Introductory Chapters:
  1. Preparing the environment
  2. Variables!
  3. Functions!
  4. Operators in C
  5. Conditions - if/else Statements and switches
  6. Looping - for() and while() Loops
  7. Containers of Variables - Arrays and Structures
Introduction to DS Hardware:
  1. RAM and VRAM
  2. OAM and 2D Sprites
Practical use of libnds:
  1. Input: Keys and the Touchscreen
Practical Use of NightFox Lib:
  1. NightFox Lib Integration
  2. 2D MODE-0 Part 1 - Tiled Backgrounds
  3. 2D MODE-0 Part 2 - Tiled Sprites
Excercises:
  1. Your first program!
  2. MODE-0 Tiled Backgrounds Example
  3. MODE-0 Tiled Sprites Example
  4. Our very first game: Tic Tac Toe!
Additional Utilities:
  1. GRIT


:download: PDF Version maintained by CannonFoddr available on FileTrip HERE!
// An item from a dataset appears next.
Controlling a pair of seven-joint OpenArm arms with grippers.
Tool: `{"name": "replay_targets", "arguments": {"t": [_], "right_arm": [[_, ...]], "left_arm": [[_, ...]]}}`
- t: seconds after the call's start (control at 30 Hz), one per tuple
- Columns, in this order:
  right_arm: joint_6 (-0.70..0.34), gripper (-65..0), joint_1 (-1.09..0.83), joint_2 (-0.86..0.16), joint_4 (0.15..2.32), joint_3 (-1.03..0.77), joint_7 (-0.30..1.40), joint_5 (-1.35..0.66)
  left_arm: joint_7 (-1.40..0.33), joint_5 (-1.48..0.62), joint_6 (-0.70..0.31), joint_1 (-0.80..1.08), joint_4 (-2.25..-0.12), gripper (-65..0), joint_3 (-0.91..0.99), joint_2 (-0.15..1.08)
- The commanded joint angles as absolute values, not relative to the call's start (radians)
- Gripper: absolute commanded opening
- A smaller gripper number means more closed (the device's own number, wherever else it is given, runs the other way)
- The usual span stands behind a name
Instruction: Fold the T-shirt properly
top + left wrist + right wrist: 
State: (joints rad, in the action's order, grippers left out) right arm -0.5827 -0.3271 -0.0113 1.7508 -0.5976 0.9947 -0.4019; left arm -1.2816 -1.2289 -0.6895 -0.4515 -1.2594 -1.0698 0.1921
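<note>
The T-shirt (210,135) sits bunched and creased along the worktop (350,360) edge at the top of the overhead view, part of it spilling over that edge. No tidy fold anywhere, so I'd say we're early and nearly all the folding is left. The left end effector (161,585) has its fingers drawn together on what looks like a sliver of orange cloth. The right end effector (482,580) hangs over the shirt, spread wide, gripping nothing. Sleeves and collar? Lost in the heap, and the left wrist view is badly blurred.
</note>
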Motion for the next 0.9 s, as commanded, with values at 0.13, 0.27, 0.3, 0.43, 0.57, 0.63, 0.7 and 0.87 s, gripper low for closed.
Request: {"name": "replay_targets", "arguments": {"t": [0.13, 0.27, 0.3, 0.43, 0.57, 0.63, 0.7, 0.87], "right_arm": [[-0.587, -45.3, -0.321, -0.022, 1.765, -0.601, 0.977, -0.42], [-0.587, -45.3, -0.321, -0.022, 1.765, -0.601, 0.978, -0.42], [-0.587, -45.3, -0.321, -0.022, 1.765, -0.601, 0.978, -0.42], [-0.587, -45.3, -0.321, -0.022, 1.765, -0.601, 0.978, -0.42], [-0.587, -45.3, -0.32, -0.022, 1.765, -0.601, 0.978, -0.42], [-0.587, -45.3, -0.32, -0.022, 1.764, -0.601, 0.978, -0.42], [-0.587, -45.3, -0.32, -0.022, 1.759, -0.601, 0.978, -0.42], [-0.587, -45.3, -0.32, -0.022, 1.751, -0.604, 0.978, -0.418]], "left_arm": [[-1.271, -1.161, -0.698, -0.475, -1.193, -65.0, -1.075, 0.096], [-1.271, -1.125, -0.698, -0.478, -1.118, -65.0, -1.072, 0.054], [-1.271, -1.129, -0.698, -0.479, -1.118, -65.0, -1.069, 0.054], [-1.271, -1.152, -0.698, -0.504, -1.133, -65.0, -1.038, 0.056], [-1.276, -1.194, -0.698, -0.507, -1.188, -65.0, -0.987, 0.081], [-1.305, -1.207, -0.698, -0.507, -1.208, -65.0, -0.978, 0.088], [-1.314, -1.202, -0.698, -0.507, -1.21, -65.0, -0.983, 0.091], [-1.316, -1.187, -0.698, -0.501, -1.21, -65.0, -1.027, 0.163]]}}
:download: PDF Version maintained by Pomegrenade GBAtemp Mirror HERE!




Preface


Hello and welcome! If you are reading this then it’s likely that you’re interested in getting to know more about programming for the Nintendo DS! If you are not, then you likely took the wrong turn, but let’s not get into that. Let’s also start with establishing one important thing – as the title suggests, this is a “From Zero to Hero” guide. If you are an experienced programmer then it is likely that you will not benefit from it much, if at all. It is going to introduce the very basics to users who have never even seen a compiler before and never coded in their life – stuff that you probably already know and aren’t interested in anymore. You are however still welcome as this is my first tutorial and will likely require a certain degree of proof-reading, plus, you may of course have useful suggestions! Keep in mind the target audience though, I’m doing my best not to introduce complicated concepts early on. If you’re not an experienced programmer or never programmed at all, this is a great place to start!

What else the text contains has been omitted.